Demographic analysis showed that, drug resistance cases were found to be more likely in male 27.7% than female 18.3%, suggesting a potential role of gender in the epidemiology of drug resistant TB in the study population. Similar findings have been seen in other studies [16]. This may be due to differences in health seeking habits of people arising from the stigma associated with tuberculosis. The social role male and cultural habits that influence risk of exposure have also been implicated as possible reasons. Majority of patient with drug resistant TB were within the age range of 21 40 years, but the age distribution did not differ statistically significantly between the resistant and susceptible groups. The age group is the economically active group and should be provided with good health care system, which agreed with similar finding that, drug resistance peak at the age of 25 35 years in resemblance to peak of adult TB patients [6]. There was no significant association between HIV positive TB 18.8% patients and MDR-TB (Table 5). This is similar to report that, the high proportion of MDR-TB in Mumbai does not appear to be greatly influence by HIV infection [13]. The rate 18.8% of HIV/TB co-infection in this study is lower than the rate 27% among TB/HIV patients reported in Nigeria [17]. This could be due to the established observation of most TB/HIV co-infected patients being smear negative as most of the TB patients who were HIV sero- positive will have smear negative disease.

Conclusion

It is hoped that the up-to date knowledge presented in this study will add to the understanding of the current drug resistant/MDR-TB situation in Nigeria and different countries of the world. Our findings showed that a national estimate was unable to capture local specific variations of MDR-TB in the country because they originated from sites where a programmed operational factor was high. The high prevalence of drug resistance TB reported in this study is an indicative of a larger epidemic than previously suspected and we strongly suggest that, a wider set of surveillance sites are needed to obtain a more realistic view of the MDR-TB in Anambra State, Nigeria.
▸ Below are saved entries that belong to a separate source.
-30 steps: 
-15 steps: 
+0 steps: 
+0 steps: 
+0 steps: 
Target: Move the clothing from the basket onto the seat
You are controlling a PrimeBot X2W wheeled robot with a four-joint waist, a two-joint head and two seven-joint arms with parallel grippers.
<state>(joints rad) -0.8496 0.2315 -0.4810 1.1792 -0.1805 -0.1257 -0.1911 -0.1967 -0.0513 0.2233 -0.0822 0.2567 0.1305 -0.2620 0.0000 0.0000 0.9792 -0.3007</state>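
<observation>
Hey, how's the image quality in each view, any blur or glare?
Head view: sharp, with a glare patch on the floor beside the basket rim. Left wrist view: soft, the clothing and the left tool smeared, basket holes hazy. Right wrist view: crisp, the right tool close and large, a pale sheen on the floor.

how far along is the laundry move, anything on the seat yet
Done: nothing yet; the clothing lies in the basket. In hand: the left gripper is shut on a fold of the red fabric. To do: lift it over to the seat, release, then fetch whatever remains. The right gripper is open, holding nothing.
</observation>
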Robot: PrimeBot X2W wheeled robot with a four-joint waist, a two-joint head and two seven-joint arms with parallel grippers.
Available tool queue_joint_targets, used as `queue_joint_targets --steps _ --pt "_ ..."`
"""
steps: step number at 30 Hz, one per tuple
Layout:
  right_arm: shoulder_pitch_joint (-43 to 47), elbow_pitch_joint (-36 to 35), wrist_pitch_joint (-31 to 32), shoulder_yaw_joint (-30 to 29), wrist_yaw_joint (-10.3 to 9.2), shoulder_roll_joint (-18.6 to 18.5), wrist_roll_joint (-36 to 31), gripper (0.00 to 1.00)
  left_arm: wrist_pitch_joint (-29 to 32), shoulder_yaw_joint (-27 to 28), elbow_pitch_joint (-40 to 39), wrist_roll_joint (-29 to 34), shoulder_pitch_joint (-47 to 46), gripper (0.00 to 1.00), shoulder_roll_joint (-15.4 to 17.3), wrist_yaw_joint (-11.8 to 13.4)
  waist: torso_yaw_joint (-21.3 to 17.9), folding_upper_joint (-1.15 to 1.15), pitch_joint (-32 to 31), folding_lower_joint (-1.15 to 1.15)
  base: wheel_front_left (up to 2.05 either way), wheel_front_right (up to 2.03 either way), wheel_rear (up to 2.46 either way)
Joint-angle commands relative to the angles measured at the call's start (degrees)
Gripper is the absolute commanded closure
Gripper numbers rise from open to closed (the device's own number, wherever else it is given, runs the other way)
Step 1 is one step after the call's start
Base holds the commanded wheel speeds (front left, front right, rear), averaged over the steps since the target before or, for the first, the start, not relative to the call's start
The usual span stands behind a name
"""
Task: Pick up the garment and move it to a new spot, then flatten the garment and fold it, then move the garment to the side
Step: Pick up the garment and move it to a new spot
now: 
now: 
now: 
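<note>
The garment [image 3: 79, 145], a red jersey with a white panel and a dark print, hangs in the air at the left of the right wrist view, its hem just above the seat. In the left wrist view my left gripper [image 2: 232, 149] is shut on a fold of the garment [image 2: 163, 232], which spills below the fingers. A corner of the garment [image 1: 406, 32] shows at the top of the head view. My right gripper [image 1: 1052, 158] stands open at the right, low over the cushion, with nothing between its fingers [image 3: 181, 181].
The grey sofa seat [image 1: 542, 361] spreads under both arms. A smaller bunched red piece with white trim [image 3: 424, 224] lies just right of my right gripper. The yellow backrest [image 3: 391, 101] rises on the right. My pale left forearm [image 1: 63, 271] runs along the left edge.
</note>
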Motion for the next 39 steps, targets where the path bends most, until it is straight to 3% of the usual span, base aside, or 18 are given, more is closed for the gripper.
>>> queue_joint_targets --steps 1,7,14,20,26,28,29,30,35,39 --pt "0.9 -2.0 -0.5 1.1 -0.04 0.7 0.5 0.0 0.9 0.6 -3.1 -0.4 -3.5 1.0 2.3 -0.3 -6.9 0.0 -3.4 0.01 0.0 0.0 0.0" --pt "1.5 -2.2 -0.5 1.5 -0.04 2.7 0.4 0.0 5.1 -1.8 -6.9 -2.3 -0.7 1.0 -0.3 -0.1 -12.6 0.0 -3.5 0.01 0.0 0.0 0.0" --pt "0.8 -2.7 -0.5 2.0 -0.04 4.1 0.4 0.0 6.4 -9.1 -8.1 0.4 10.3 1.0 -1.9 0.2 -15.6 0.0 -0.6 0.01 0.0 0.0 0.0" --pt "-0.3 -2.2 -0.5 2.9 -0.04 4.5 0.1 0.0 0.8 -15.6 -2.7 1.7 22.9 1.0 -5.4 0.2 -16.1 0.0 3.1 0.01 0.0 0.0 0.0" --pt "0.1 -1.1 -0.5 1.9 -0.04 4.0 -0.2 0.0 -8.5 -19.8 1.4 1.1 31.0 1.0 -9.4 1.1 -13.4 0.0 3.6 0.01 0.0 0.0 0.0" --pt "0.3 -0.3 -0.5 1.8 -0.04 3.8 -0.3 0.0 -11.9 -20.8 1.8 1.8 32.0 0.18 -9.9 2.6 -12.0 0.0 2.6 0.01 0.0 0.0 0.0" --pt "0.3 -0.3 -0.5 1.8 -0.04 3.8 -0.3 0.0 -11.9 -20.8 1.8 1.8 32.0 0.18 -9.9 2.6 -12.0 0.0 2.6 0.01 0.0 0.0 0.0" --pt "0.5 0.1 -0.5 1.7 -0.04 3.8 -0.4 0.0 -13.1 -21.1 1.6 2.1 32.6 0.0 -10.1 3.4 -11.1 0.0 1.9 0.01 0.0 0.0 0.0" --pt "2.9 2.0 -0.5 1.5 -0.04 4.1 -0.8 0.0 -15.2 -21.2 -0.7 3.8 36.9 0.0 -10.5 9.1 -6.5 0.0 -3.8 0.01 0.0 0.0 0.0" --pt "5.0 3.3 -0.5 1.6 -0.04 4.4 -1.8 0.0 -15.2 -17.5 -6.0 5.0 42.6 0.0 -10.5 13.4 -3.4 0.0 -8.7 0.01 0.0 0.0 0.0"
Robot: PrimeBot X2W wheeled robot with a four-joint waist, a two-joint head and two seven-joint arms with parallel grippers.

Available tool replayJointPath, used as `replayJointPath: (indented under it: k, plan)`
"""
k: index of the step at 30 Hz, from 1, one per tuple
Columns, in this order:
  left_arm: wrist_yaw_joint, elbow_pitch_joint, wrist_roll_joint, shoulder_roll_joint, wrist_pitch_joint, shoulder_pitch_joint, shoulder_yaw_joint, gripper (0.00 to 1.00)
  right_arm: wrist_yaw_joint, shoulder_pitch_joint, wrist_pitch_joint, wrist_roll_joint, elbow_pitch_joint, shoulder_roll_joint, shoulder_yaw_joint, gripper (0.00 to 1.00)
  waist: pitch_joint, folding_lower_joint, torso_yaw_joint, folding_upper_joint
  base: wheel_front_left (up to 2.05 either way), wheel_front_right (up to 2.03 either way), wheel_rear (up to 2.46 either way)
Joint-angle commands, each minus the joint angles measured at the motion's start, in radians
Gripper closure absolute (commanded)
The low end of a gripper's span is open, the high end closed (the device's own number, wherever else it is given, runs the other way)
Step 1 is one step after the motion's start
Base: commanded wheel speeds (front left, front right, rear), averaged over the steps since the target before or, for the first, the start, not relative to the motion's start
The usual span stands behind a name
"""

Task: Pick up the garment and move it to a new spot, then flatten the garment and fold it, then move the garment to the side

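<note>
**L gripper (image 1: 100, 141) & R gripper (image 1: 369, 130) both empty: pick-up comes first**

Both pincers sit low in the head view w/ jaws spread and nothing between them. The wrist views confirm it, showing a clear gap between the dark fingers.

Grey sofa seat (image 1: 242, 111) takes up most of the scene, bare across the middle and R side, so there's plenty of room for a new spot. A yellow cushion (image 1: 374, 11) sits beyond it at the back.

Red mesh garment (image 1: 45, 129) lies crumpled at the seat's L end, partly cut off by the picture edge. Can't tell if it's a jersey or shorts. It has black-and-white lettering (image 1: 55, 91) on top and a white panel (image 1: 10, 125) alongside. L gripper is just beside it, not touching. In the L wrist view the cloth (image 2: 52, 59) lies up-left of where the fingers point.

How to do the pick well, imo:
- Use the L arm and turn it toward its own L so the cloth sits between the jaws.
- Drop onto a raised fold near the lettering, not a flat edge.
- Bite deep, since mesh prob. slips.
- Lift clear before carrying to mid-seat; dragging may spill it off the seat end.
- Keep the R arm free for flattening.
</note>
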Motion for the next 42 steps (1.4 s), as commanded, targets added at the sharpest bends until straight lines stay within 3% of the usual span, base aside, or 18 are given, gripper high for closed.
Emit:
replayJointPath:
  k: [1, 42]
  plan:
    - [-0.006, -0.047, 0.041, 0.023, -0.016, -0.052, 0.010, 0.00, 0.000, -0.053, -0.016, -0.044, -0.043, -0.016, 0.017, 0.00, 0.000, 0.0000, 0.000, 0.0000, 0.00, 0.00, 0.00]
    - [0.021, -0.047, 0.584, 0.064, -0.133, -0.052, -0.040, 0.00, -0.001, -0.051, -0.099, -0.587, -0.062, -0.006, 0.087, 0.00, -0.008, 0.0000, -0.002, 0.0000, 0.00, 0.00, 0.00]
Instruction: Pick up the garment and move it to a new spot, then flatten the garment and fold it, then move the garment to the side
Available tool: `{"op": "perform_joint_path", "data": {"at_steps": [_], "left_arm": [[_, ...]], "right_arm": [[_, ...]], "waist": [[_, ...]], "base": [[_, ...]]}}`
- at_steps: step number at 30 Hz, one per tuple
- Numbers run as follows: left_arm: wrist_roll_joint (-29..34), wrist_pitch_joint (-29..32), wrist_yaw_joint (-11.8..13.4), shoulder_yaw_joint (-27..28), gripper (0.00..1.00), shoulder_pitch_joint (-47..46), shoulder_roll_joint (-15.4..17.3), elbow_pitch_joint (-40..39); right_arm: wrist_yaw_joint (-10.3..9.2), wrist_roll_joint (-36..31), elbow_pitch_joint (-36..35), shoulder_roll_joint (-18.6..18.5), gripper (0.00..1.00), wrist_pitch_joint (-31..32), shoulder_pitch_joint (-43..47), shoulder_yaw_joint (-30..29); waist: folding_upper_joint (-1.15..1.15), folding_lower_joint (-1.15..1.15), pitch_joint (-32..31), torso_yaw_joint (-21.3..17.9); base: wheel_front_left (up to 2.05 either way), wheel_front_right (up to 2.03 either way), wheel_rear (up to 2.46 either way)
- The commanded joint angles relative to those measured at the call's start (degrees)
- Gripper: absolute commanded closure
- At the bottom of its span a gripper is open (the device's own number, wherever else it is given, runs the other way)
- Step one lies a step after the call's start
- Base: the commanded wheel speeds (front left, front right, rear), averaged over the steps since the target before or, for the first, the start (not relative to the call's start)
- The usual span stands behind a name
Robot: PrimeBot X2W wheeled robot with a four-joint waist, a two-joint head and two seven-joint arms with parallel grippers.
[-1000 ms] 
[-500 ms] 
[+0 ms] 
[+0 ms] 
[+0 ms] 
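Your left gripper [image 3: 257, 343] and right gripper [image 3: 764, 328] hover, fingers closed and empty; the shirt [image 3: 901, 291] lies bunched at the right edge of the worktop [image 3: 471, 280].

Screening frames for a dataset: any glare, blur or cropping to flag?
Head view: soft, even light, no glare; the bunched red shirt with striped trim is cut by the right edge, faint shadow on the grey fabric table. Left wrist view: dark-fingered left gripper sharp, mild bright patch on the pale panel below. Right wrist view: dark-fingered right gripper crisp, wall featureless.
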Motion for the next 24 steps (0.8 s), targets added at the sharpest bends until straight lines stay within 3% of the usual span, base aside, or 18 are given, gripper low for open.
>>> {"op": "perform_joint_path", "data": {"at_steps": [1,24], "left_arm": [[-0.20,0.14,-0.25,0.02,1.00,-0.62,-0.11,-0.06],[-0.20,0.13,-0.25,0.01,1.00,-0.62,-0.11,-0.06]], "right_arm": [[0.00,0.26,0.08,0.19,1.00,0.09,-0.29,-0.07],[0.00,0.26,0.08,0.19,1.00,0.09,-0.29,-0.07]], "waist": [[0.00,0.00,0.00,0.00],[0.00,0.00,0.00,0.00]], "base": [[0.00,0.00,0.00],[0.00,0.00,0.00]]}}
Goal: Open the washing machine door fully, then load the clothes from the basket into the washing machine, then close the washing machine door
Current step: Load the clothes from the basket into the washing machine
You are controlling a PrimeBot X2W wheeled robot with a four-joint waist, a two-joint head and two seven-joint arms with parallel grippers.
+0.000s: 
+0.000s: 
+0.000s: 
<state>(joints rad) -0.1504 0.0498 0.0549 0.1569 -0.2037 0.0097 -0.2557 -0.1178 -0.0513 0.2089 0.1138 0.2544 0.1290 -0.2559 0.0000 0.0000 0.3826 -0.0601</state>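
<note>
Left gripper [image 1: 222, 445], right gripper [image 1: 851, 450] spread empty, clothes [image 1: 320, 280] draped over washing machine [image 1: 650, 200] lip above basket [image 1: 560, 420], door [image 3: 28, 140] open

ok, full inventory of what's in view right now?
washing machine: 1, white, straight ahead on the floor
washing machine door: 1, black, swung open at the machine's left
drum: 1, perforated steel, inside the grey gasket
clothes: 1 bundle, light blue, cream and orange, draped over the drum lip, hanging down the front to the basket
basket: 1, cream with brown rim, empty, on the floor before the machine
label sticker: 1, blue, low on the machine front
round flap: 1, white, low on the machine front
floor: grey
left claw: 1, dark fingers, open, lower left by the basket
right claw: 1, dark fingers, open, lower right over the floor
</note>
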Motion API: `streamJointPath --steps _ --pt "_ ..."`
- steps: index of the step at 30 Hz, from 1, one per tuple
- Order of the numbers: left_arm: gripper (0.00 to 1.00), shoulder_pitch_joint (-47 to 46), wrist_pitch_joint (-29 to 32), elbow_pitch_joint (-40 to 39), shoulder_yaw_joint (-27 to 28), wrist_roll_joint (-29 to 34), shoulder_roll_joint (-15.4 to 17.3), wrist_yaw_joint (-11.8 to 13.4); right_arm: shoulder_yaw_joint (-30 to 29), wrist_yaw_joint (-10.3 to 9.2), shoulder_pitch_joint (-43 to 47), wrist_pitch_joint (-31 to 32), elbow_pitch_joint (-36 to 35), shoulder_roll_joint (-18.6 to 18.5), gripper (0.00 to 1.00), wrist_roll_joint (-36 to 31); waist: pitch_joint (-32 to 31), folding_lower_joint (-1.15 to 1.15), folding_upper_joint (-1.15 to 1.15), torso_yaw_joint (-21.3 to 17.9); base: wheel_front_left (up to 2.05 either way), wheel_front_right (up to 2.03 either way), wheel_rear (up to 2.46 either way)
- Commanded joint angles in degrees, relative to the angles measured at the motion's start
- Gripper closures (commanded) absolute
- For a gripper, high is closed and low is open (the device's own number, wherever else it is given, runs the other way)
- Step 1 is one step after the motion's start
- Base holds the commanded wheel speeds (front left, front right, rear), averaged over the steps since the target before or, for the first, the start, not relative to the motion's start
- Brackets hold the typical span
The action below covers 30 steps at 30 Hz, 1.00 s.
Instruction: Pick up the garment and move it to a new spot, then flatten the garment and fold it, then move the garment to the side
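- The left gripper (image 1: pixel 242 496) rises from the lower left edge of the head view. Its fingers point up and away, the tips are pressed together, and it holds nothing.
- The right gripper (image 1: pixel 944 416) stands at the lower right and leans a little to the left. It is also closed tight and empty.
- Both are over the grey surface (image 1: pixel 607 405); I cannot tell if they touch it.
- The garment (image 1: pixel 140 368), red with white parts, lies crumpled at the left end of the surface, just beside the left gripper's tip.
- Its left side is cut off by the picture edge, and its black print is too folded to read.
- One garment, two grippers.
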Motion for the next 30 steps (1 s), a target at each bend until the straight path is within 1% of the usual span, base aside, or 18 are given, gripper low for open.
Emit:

The implication is that, a good number of MDR-TB is not detected and treated thus a large number of undiagnosed cases remain in the community spreading widely even when there are facilities for second line drug in Nigeria. Patients with previous treatment history are at higher risk for MDR-TB.

Monitoring and control of drug resistant TB should be emphasized by revised DOTs programme, through prompt case detection, routine culture, quality assured drug susceptibility testing for patients and systematic treatment observation in Nigeria.

Acknowledgement

We acknowledged the contribution of Dr Awae and Dr. Osakwe in World Health Organization during the health personnel's training for National MDR-TB surveillance in 2009. We appreciate the support of Medical laboratory scientists and Technicians during sample collection and microscopy at NAUTH Nnewi. Also Zankli Medical Centre Abuja that allowed the use of TB laboratory for culture and DST free of charge. Thanks and God bless you.